__WHAT IS NEEDED__:
Take the lines below between the one holding "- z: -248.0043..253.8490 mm" and the one holding "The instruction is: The", inclusive, and copy them exactly. Add nothing.

^^^^

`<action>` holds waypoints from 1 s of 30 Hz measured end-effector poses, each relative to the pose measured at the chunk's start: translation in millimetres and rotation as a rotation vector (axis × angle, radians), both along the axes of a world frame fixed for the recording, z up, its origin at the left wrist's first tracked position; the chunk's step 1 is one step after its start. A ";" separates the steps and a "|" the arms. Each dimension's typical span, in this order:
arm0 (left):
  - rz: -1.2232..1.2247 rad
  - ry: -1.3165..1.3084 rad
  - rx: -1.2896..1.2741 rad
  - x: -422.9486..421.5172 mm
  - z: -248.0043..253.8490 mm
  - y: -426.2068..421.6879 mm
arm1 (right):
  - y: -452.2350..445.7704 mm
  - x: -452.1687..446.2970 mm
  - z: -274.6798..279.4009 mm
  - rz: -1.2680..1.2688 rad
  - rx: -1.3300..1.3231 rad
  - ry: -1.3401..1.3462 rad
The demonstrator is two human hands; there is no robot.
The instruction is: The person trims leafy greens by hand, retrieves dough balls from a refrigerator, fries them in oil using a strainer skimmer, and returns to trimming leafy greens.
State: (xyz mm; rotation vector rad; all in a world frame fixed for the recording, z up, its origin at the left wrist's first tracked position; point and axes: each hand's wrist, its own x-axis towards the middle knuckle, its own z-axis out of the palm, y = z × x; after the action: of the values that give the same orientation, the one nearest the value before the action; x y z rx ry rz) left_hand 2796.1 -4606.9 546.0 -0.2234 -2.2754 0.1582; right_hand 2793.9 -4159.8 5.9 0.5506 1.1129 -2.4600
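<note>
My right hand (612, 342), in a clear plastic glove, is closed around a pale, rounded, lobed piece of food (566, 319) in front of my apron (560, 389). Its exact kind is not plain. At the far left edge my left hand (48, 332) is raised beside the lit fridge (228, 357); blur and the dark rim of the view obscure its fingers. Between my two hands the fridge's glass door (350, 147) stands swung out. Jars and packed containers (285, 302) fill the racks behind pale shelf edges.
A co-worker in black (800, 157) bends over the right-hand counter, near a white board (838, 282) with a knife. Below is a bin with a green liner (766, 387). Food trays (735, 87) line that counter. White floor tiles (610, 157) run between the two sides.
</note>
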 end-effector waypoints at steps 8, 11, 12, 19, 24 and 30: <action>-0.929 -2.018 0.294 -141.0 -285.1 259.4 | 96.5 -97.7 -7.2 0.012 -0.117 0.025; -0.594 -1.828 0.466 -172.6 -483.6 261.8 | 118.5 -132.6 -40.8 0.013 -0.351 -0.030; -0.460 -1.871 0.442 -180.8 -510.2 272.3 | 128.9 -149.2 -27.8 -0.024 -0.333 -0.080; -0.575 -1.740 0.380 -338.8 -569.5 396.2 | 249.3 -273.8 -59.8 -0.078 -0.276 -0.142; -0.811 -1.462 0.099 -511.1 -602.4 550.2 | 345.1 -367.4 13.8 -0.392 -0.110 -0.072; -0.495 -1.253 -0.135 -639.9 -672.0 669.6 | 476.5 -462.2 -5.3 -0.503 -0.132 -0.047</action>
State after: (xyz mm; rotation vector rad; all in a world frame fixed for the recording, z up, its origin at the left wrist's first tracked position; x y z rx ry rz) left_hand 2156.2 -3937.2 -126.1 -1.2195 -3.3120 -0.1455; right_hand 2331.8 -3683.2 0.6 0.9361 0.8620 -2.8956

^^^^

__ANSWER TO THIS PROBLEM__:
  - z: -248.0043..253.8490 mm
  - y: -426.2068..421.6879 mm
arm1 (right):
  - y: -452.2350..445.7704 mm
  - x: -452.1687..446.2970 mm
  - z: -274.6798..279.4009 mm
  - rz: -1.2680..1.2688 rad
  - rx: -1.3300..1.3231 rad
  - ry: -1.3401..1.3462 rad
The demonstrator is two human hands; there is no robot.
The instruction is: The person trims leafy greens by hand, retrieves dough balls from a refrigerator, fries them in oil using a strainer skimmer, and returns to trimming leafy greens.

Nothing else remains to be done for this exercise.